As a child, one of my favorite ways to pass the time on cold winter afternoons was to drag out albums and boxes of old family photos that had been taken through the years.

I would often begin with the ones that were taken when my mother was a child. The feel of the paper between my fingers, with the edges often bent and frayed, would make me wonder how many people before me had lovingly held that same picture in their hands.

I would turn the yellowed pages of the albums, slowly looking over the faces in each black and white image. Many were of family members who had passed before I was old enough to get to know them while others I could easily identify as aunts, uncles and cousins.

Of those old photos, my favorite has always been a simple portrait of my mom sitting on her father’s lap on the old wooden front porch of the house where she grew up. I have often stared at that old photo, wondering about the color of Momma’s dress or Grandpa’s shirt.

When I recently found that old photo in an album while visiting Momma’s house, I finally decided it was simply too special to have hidden away in a book. I took the picture and had it framed, tears filling my eyes as I watched her cry when I gave it back to her. The framed photo of my grandpa and his baby girl now hangs proudly in her house for all to see.

After I would make my way through the old black and white photos from way before my time, I would move along to the ones of more recent years. There were so many of those that I loved, it was impossible for me to choose a favorite.

My two older brothers and I are three completely different people, and it showed from the beginning in our family’s photo albums. While my oldest brother was always ready with a bright smile, he often hid just as the flash of the camera was going off. A few of his best photos, however, brought out his true side.

My other brother, the middle child, has forever been the serious one. I recall very few pictures where his smile actually showed through, but they, too, seemed to bring out what made him tick.

And then there was me, the bratty baby sister, who was always ready to ham it up for the camera. I was — and most would agree that I still am — the goofy one of the family, making faces and doing silly things to be captured on film forever. Though I’ve changed my love for being in front of the camera, I will be known until the end of time as the jokester of the family.

Flipping through photos of special occasions and every day life, memories of my childhood would come flooding back into my mind. I could almost smell the dust kicking up behind the tractor when I would look at the photo of my grandpa and me on an old International.
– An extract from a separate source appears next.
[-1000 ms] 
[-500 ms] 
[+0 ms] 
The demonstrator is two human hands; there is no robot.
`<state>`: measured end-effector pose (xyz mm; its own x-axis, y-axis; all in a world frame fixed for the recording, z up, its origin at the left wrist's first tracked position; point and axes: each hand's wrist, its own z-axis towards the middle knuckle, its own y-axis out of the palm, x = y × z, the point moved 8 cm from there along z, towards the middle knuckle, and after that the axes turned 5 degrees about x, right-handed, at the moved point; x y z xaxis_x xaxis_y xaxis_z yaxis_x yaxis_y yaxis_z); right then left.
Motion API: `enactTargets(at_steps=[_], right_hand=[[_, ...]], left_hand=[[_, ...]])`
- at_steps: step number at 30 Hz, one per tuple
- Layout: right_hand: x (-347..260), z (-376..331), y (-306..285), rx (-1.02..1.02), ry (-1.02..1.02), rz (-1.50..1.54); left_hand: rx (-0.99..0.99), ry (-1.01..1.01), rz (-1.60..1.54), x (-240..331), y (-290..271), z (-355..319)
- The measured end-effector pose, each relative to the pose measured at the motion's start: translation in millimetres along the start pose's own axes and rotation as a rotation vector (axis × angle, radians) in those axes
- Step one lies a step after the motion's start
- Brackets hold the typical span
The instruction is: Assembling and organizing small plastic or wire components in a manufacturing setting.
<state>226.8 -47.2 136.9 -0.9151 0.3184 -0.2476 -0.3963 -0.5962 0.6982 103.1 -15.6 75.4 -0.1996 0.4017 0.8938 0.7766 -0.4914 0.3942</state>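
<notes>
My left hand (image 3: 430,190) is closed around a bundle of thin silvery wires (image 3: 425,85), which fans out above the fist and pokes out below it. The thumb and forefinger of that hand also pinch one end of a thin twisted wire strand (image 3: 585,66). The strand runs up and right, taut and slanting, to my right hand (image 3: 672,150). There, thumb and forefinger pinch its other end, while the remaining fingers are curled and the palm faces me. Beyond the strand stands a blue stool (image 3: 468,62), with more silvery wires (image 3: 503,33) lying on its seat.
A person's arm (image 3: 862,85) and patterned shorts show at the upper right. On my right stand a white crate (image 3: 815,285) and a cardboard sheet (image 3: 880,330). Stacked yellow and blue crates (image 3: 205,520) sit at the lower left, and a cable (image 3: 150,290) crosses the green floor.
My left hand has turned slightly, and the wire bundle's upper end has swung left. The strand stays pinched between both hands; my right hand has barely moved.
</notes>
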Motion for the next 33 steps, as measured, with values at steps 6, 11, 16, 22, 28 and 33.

I could nearly feel the cool water of the swimming pool or envision the twinkling lights on the Christmas tree as I sifted through the other photos that followed.

One of the most special gifts I have ever received — and one I will always cherish — was given to me by my momma on my last Christmas at home before I took on the responsibilities of moving out on my own. The shape and weight of the package on my lap as I removed the shiny paper almost gave away what was inside, but I could never have imagined in a million years just how special it would be.

Momma had taken hours upon hours of her time to put together the largest photo album I had ever seen, filled with page after page of my youth. School photos were lined up from kindergarten to my senior year. Each Easter, birthday and Christmas was there as well, along with the first day of school. Prom pictures, photos of my first “real” date with my first “real” boyfriend, school trips and simple “just because” shots were packed between the front and back covers.

I sat in the middle of the floor for hours looking through the pages — laughing, crying and, sometimes, both at the same time — as I reminisced about the many special times in my life with friends and loved ones. And though some of them are no longer with me for various reasons, a small peek at one of those photos still seems to bring all of those special moments flooding back.

I never realized when I looked through those stacks of albums as a child that the photos inside would one day help to take me on journeys back through time to memories that would’ve otherwise been forgotten.